All the above-mentioned candidate features are normalized as follows:

$$ \left\{ {\begin{array}{*{20}l} {z^{\prime} = \frac{{z - z_{{\min }} }}{{L_{z} }}} \\ {L_{z} = z_{{\max }} - z_{{\min }} } \\ \end{array} } \right. $$
(3)

where \( z^{\prime } \in \) [0,1] stands for the normalized data, z the original data, and z max and z min the maximal and minimal value of z respectively.

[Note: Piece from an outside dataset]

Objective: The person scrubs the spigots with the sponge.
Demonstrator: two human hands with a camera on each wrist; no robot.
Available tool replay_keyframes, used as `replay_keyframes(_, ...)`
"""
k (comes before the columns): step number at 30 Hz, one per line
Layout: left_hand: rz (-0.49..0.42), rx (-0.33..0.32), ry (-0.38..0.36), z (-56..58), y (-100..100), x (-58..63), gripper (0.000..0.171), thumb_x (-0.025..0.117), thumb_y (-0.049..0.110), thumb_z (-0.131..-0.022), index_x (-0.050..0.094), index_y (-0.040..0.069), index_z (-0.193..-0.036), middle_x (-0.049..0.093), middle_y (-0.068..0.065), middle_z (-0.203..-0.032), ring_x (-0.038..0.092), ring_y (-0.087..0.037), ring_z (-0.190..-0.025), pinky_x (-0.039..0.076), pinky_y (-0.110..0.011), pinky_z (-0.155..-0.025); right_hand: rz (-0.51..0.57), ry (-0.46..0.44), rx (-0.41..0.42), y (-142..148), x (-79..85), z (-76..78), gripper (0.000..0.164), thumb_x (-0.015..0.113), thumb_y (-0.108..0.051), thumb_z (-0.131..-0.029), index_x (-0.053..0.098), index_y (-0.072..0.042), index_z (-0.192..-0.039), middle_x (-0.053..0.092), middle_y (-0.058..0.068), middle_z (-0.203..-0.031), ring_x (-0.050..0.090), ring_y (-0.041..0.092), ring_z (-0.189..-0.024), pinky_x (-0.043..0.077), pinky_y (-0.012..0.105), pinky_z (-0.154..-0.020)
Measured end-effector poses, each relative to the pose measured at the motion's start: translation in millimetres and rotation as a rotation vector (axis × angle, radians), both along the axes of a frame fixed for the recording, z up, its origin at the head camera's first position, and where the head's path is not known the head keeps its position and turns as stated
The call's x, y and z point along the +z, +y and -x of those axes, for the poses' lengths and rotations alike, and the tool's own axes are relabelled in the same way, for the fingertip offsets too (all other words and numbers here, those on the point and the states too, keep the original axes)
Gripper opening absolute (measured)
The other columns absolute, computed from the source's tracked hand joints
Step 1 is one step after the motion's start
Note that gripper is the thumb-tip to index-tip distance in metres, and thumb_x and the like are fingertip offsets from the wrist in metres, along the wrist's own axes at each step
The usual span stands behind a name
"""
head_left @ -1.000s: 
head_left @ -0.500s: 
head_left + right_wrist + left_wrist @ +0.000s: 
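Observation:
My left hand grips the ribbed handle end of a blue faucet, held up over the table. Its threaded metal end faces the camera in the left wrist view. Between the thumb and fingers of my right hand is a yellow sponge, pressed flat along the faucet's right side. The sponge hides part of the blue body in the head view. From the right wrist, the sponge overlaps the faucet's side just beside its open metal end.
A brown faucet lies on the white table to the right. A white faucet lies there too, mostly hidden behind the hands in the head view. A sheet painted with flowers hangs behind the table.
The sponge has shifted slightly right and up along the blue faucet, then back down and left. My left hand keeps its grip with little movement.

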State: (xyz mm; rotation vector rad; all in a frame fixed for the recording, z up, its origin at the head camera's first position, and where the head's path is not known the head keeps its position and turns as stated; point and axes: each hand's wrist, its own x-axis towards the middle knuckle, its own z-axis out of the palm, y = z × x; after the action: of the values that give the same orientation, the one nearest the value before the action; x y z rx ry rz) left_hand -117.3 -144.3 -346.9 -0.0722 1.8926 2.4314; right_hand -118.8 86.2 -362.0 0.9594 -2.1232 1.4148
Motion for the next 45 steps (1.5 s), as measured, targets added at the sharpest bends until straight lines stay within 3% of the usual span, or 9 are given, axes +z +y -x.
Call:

OFS pattern classification based on FCM algorithm

In this section, the FCM algorithm will be first reviewed and then be applied to the problem of fuzzy OFS classification.

FCM algorithm

The FCM (Fuzzy C-Means) algorithm is a sort of fuzzy-partition-based clustering method based fully on the interrelationship in the data set without requiring the information about the target classes. The basic idea is to maximize the similarity between the objects in a certain cluster while minimizing the inter-cluster similarity. The FCM algorithm is a modified version of the standard c-means algorithm. For the latter, either “belonging to” or “not belonging to” is possible for a certain data clustering outcome, while in addition to the recognized clusters the degrees of membership (in the range of [0, 1]) to which a data point partially belongs to the several clusters are also produced by the former. The closer the membership grade is to 1, the more significant the membership to the given cluster. Note that the summation of the grades of membership to all possible clusters is 1.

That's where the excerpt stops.